Si je n’ai pu voir « English Revolution », j’ai en revanche vu « The Station », un petit film d’horreur autrichien réalisé par Marvin Kren et incroyablement survendu par le même homme qui un an plus tôt nous avait survendu l’horrible remake d’ « Histoires de Fantômes Chinois » (il aggrave son cas d’année en année). Bon, n’exagérons rien, « The Station » n’est pas si mauvais que cela, mais lorsque l’on nous annonce avant la projection un film d’une maîtrise incroyable, un futur grand nom du cinéma de genre qui va compter dans les années à venir, et que l’on découvre un gentil p’tit nanar drôle mais assez mal fagoté, on sort forcément déçu.
« The Station » suit une équipe de scientifiques étudiant le réchauffement climatique dans les Alpes qui se trouve confrontée à un organisme entraînant la mutation de la faune locale, rendant celle-ci particulièrement agressive à l’égard de l’homme. L’univers clos de la station d’étude et de ce bout de montagne est plutôt bien géré et offre un temps un certain potentiel dans la tension, mais celle-ci retombe très vite lorsque l’on découvre les monstres attendus, et surtout la façon dont ils sont perçus. Krent choisit une caméra subjective qui rend les attaques des bêtes mutantes plus ridicules que flippantes, un ridicule qui va atteindre son paroxysme dans le dénouement du film, nanaresque à souhait.
Heureusement, je n’en suis pas resté là à l’Étrange Festival, et si je n’ai pas pu voir le nouveau Ben Wheatley (je sais, je rabâche), j’ai pu attraper le nouveau Sono Sion, qui venait tout juste de faire sa Première Mondiale à la Mostra de Venise, ainsi que d’être projeté au Festival de Toronto, avant de sortir dans son Japon natal ces jours-ci. Après être resté des années sans être visibles sur les grands écrans français hormis dans les festivals, le cinéaste nippon a vu deux de ses films sortir en salles ces derniers mois, le puissant « Land of Hope » succédant au poétique et sulfureux « Guilty of Romance ». Et « Why don’t you play in Hell » constitue une œuvre de plus de Sono Sion qui mériterait amplement d’être amené sur les grands écrans hexagonaux.
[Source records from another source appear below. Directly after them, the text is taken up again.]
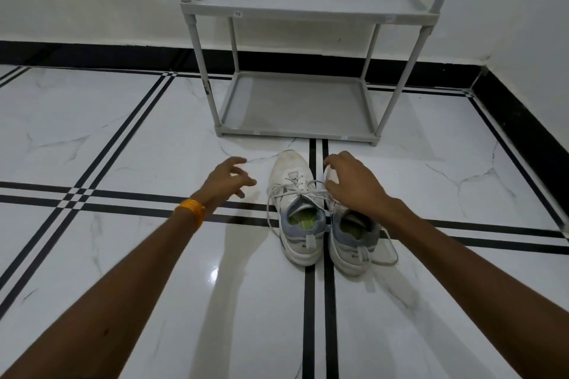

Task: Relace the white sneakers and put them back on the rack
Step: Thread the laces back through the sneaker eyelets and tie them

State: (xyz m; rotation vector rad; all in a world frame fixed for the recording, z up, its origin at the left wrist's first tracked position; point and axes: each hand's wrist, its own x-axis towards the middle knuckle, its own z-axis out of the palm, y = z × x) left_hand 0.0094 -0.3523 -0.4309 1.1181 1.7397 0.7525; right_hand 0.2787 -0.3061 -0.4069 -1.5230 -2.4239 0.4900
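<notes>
A grey 2-tier plastic shoe rack [304,14] stands against the wall with both shelves bare, while a pair of white sneakers sits on the marble-pattern tiled floor [123,138] just in front of the rack's lower shelf, toes toward it. The left sneaker [295,209] has loose white laces [303,192] trailing over its sides; the right sneaker [354,243] is partly hidden under the right hand [354,186], whose curled fingers rest on its toe and lace. The left hand [229,178] hovers beside the left sneaker, fingers spread, holding nothing; an orange thread band [191,209] circles its wrist. Relacing looks unfinished, and neither shoe is racked. Small stickers on the rack are unreadable.
</notes>
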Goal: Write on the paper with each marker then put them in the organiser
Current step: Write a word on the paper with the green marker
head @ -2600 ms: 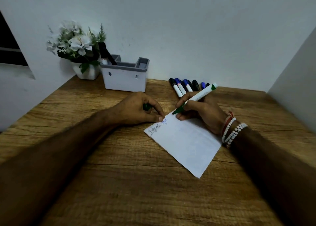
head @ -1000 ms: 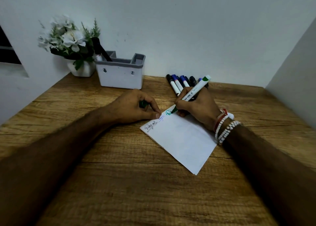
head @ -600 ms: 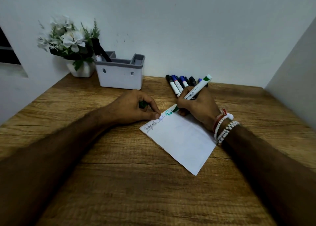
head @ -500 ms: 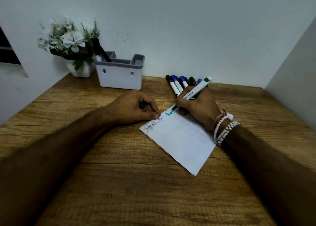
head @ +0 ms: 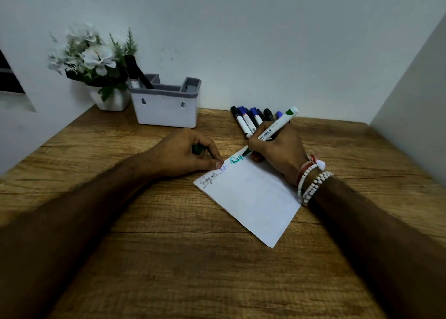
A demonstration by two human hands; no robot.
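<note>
A white sheet of paper (head: 253, 198) lies tilted on the wooden desk, with black, blue and green writing along its top edge. My right hand (head: 277, 152) grips a white green marker (head: 275, 128), its tip touching the paper at the end of the green writing. My left hand (head: 185, 154) rests fisted at the paper's top left corner with the green cap (head: 198, 149) inside it and a fingertip on the sheet. Several capped markers (head: 248, 121) lie at the back. The white organiser (head: 166, 108) holds two dark markers (head: 136, 71) in its left compartment.
A white pot of white flowers (head: 96, 63) stands left of the organiser in the back corner. Walls close the desk at the back, left and right. Bare wood (head: 193, 270) stretches toward me in front of the paper.
The green writing on the paper has grown rightward as my right hand moved the marker tip along the top edge. My left hand has stayed in place.
</note>
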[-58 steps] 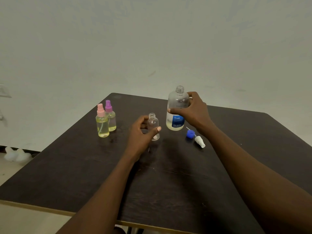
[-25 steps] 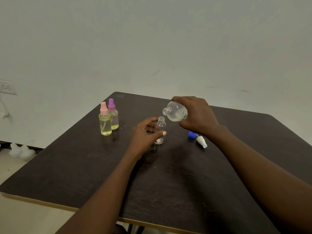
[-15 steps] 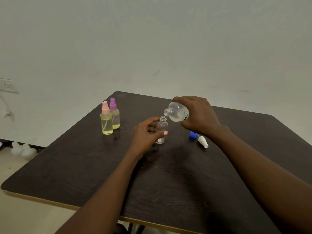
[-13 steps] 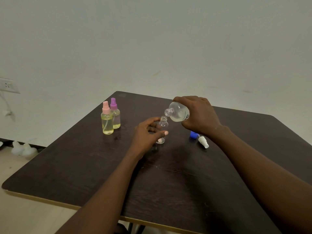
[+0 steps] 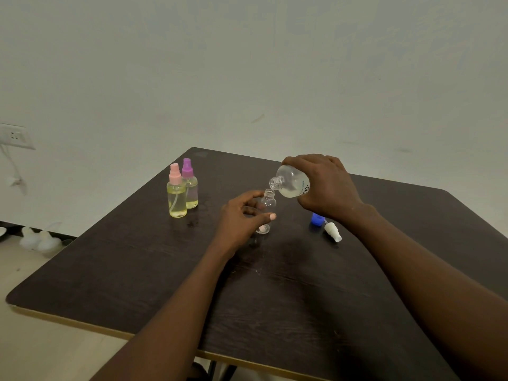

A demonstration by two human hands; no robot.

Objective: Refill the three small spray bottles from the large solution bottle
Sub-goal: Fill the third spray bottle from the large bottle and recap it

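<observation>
My left hand (image 5: 242, 221) grips a small clear spray bottle (image 5: 267, 204) that stands upright and uncapped on the dark table (image 5: 275, 292). My right hand (image 5: 325, 185) holds the large solution bottle (image 5: 288, 182) tipped on its side, its open neck just above and right of the small bottle's mouth. Pale liquid lies in the large bottle's lower side. Two capped small bottles with yellow liquid stand at the left: a pink-capped one (image 5: 176, 196) and a purple-capped one (image 5: 189, 185).
A blue cap (image 5: 316, 218) and a white spray head (image 5: 332, 232) lie on the table right of the small bottle, under my right wrist. A wall socket (image 5: 15, 136) is on the left wall. White objects (image 5: 38, 239) sit on the floor beyond the table's left edge.
My right hand lifted the large bottle off the table, tipped it sideways and brought its neck down close over the small bottle's mouth. My left hand kept its hold on the small bottle.
</observation>
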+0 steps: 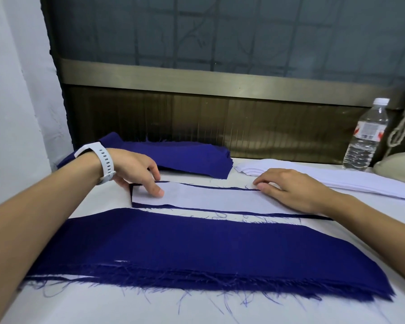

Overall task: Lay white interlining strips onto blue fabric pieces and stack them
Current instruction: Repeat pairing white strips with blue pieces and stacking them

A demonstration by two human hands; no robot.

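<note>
Nearest you, low in the frame, a stack of blue cloth [173, 249] lies across the table [126, 307], its near edge frayed. Just beyond it, mid-frame, a white strip [208, 198] lies on a blue piece [302, 216], of which only thin borders show. Your left hand [136, 167] presses fingertips on the strip's left end. Your right hand [290, 188] lies flat over its right end and hides it. Neither hand grasps anything. Farther back are a blue pile [185, 157], a pile of white strips [337, 178] cut off at the right edge, and a bottle [366, 134].
</note>
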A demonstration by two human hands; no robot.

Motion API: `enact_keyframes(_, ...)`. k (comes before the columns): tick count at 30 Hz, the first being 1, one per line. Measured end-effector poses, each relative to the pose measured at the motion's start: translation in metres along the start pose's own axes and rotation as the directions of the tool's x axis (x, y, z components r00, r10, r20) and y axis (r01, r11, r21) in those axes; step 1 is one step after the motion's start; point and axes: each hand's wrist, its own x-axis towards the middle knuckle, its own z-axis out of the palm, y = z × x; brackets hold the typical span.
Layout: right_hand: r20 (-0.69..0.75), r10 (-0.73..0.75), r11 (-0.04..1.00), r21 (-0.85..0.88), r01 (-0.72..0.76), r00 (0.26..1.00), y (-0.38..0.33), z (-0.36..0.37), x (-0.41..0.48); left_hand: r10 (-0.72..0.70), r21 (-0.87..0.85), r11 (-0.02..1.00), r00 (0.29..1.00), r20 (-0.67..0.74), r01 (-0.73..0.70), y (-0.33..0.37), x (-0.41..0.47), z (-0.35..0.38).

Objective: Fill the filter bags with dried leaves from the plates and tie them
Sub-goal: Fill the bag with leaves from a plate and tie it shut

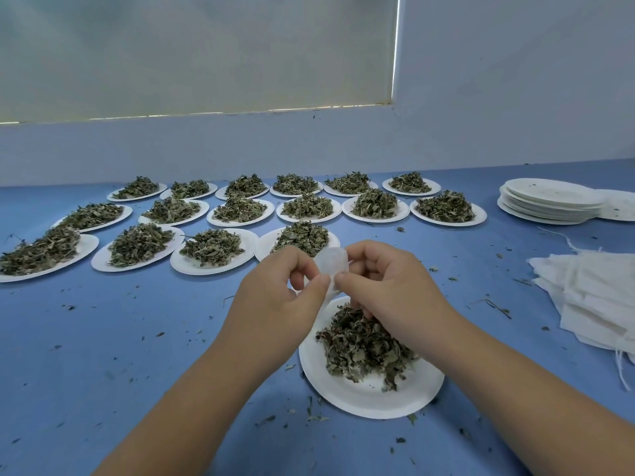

« Why don’t you play in Hell ? » n’est pas une simple déclaration d’amour au cinéma. C’est un cri du cœur en direction du cinéma tel qu’il se fait rare, le 35mm et ses énormes caméras, les cabines de projection où le bruit des bobines est synonyme de bonheur cinéphile. Ces salles de cinéma qui se vident (dans certains pays), peut-être parce que c’est la crise, peut-être parce que l’on peut désormais regarder les films sur son ordinateur, sa tablette ou son téléphone. Une certaine mélancolie se dévoile entre les lignes du film de Sono Sion, mais une mélancolie qui ne cache jamais la passion, l’exaltation, l’envie qui parcourent le film et les personnages.
C’est parfois maladroit, le film bouillonne tant d’émotions qu’il manque peut-être parfois de tenue, mais c’est aussi ce qui fait sa force et son pouvoir de séduction sur les amoureux des salles obscures qui étaient présents à la projection. Comme une évidence, « Why don’t you play in Hell ? » s’est vu récompensé du Prix du Public, son amour du cinéma ayant trouvé sans surprise écho auprès de ses spectateurs.
La cérémonie qui a vu triompher Sono Sion s’est ponctuée par un film de clôture séduisant à défaut d’être franchement mémorable, « Haunter ». Il s’agit là du nouveau long-métrage réalisé par le canadien Vincenzo Natali, révélé il y a 15 ans (déjà !) par « Cube », et à qui l’on doit notamment le fascinant « Nothing » et l’irritant « Splice ». A la sortie du film, tout le monde semblait résumer le film de la même façon, à quelques mots près : « C’est Un Jour Sans Fin dans une maison hantée ». C’est toujours un peu dommage de réduire un film à une telle formule, même si force est de constater qu’il s’agit peu ou prou de cela.
Malgré cela si cette année j’avais pu venir chaque jour au festival et voir tous les films qui me faisaient envie avant le début des festivités, j’aurais pu voir un beau clin d’œil dans cette répétition quotidienne des jours en clôture du festival. L’Étrange Festival 2013 aura vu une nette baisse de régime de ma part, mais puisque l’an prochain marquera la vingtième édition du Festival préféré des parisiens amateurs de cinéma de genre, je ne doute pas qu’en 2014, je tenterai de redoubler d’effort pour satisfaire mes désirs cinéphiles.